TL;DR

Reanimate can automatically synchronize animations to your voice if you have a transcript and an audio recording. This works with the help of Gentle. Accuracy is not perfect but it is pretty close, and it is by far the easiest way of adding narration to an animation. API documentation.

Motivation

Narration adds a new dimension to animations. When done well, the narration and animation will synergize and form a single, coherent experience. When done poorly, the experience will be disjointed and jarring.
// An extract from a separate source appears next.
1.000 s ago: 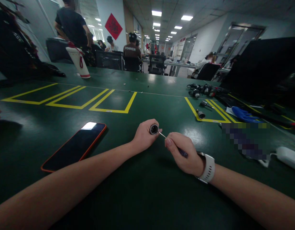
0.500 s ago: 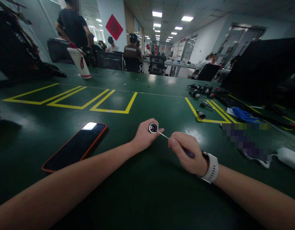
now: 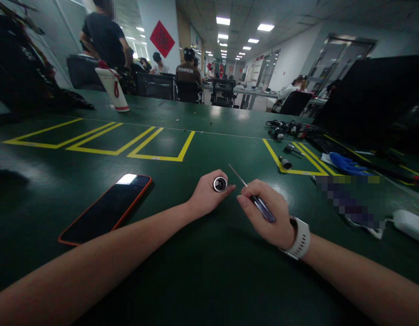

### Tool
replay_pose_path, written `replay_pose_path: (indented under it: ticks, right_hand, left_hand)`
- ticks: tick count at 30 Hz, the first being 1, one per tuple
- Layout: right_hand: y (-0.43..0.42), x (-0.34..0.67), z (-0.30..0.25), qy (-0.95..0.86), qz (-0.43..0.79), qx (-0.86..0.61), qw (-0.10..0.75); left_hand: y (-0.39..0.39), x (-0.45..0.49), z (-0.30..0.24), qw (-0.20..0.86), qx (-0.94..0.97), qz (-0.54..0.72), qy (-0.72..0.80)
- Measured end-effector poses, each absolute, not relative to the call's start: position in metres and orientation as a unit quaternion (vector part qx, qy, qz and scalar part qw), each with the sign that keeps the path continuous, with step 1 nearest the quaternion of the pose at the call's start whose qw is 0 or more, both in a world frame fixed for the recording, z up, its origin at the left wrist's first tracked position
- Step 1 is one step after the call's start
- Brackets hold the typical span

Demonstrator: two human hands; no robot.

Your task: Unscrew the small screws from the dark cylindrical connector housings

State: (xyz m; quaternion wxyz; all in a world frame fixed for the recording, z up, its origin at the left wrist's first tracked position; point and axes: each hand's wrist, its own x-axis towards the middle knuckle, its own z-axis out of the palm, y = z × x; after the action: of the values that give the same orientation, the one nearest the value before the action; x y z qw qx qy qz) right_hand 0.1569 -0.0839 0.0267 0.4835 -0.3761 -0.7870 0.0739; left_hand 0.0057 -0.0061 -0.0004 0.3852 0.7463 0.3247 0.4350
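Note:
My left hand (image 3: 208,194) is closed around a round metal connector (image 3: 220,184). Its ring-shaped open end faces me, with dark parts inside; the rest of it is hidden in my fist. To the right, my right hand (image 3: 265,208) grips a screwdriver (image 3: 264,211) by its purplish, see-through handle. The thin shaft points up and to the left, and its tip stands in the air apart from the connector. A phone (image 3: 110,208) with an orange edge lies on the green table (image 3: 195,280), left of my left hand.
Yellow tape outlines (image 3: 155,157) mark the table. Metal connector parts (image 3: 284,162) and cabled connectors (image 3: 280,129) lie at the right, near a blue glove (image 3: 348,164) and a white power strip (image 3: 411,224). A white cup (image 3: 114,88) stands at the far left. People sit and stand beyond.
The screwdriver's tip has come away from the connector's open end and now points further upward. My left hand has shifted slightly right and down with the connector.

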Motion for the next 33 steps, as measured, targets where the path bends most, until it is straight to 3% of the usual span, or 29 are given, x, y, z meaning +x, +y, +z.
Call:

Synchronizing audio and video can be time consuming and difficult to get exactly right even when you put in a lot of effort. It is typically done in one of three ways:

Manually time and render your entire animation, then record narration over it. This is relatively quick but it is incredibly difficult to match audio and visual cues.
Split the animation into small fragments and use video editing software to align the fragments with the narration. This approach usually works well but takes a lot of effort.
Write your animation with timings tied directly to a transcript.
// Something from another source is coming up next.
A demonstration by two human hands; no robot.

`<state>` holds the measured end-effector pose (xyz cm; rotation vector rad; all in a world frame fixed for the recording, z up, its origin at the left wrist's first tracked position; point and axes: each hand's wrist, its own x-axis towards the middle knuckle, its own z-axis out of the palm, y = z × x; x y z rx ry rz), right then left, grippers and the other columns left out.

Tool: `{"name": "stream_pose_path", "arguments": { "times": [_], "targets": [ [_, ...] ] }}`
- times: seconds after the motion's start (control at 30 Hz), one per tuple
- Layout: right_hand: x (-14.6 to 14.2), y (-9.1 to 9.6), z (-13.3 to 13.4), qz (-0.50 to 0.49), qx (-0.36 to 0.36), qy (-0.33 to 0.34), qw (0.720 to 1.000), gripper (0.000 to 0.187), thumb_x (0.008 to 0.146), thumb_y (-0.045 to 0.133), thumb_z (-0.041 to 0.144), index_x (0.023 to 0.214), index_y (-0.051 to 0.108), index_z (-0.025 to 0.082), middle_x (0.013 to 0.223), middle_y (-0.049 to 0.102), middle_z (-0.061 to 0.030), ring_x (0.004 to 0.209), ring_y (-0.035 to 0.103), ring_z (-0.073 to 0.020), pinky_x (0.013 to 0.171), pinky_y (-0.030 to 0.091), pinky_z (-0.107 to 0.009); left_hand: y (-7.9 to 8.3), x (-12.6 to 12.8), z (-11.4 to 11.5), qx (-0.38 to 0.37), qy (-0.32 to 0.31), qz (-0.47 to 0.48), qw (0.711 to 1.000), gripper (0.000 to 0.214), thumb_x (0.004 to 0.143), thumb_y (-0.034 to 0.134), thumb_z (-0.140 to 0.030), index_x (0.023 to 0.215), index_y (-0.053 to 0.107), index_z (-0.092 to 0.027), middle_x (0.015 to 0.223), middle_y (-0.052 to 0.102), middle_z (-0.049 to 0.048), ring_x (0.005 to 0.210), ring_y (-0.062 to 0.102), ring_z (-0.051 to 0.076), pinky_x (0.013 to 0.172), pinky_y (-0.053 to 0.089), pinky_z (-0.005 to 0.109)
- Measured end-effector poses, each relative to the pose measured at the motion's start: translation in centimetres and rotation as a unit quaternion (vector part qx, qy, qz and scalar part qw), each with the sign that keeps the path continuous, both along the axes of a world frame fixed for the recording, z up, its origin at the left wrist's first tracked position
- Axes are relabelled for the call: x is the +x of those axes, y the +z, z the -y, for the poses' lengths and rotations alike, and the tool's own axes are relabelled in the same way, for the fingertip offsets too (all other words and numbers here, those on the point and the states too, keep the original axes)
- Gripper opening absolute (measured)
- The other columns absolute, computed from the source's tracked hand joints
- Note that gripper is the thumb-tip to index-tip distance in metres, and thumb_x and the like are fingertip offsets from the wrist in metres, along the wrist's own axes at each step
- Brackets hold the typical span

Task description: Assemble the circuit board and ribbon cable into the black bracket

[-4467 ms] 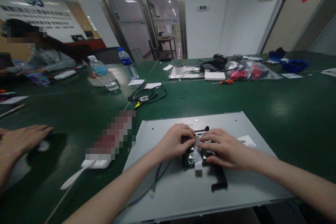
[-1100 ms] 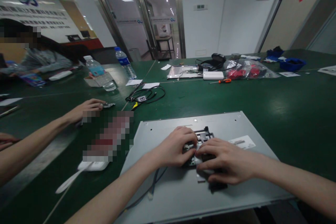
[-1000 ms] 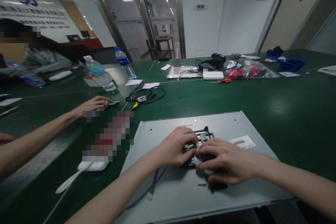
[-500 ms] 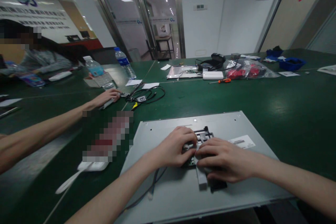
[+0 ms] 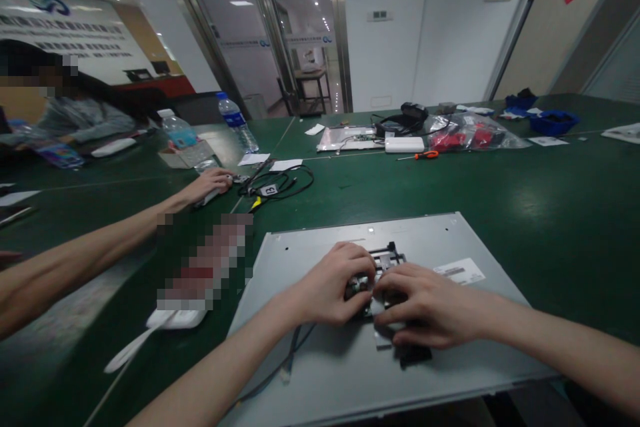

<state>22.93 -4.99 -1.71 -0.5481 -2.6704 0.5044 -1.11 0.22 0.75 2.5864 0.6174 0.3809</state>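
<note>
A large silver metal panel (image 5: 310, 247) lies flat in front of me, with a circuit board in a black frame (image 5: 391, 255) on its middle. My left hand (image 5: 337, 283) curls round the left side of this board, fingers bent over it. From the right, my right hand (image 5: 433, 303) has its fingers closed on a light grey metal strip (image 5: 383, 340) at the board's front; most of the strip is hidden under the fingers. A black flat piece (image 5: 415, 357) shows below my right palm. Grey cables (image 5: 287, 357) run over the panel on the left.
Another person's hand (image 5: 213, 183) rests on the table at the left, near coiled black cables (image 5: 280, 180). A white power strip (image 5: 180, 318) lies left of the panel. Farther back are an orange screwdriver (image 5: 425, 155), a white box (image 5: 404, 145) and bottles (image 5: 235, 117).
The grey strip's front end has drawn back toward the board, and less of it shows below my right hand. My left fingers have shifted slightly; both hands stay at the board.
</note>
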Motion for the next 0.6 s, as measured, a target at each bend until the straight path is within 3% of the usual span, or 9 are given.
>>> {"name": "stream_pose_path", "arguments": {
  "times": [0.6],
  "targets": [
    [0.00,0.12,0.16,0.022,-0.023,-0.008,0.999,0.027,0.100,0.058,0.043,0.115,0.071,0.025,0.126,0.054,-0.0111,0.116,0.050,-0.0258,0.101,0.044,-0.044,0.06,0.21,0.31,0.000,-0.018,-0.037,0.999,0.032,0.075,0.077,-0.034,0.095,0.056,-0.021,0.112,0.059,0.0061,0.110,0.053,0.027,0.106,0.036,0.045]
  ]
}}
The third approach is by far the least time-consuming and has built-in support in reanimate. The rest of this article goes over the details.

Forced aligners

So, how can we tell at that time a word appears in an audio recording? If you've ever seen YouTube's automatic captions then you'll know that voice recognition is far from perfect, often hilariously so. Fortunately, the problem of interpreting an audio recording becomes much simpler if we already have a transcript. Given a transcript, there is a class of programs, called forced aligners, that can tell us exactly when each word is being spoken with nearly 100% accuracy. Gentle is one of the most widely used forced aligners and they describe what they do as follows:

"Forced aligners are computer programs that take media files and their transcripts and return extremely precise timing information for each word (and phoneme) in the media."

Timings from transcript

Transcripts can be read in reanimate directly from non-IO code. This works because the transcript is not allowed to change during execution. The core of the API looks like this:

data Transcript
data TWord
transcriptText  :: Transcript -> Text
transcriptWords :: Transcript -> [TWord]

loadTranscript :: FilePath -> Transcript

Running loadTranscript "my_transcript.txt" will first look for a JSON file named my_transcript.json containing all the timing information. If no such JSON file could be found, reanimate will look for my_transcript.mp3/m4a/flac and use Gentle to generate the timing information. The timing information is saved as a JSON file that subsequent calls will use directly.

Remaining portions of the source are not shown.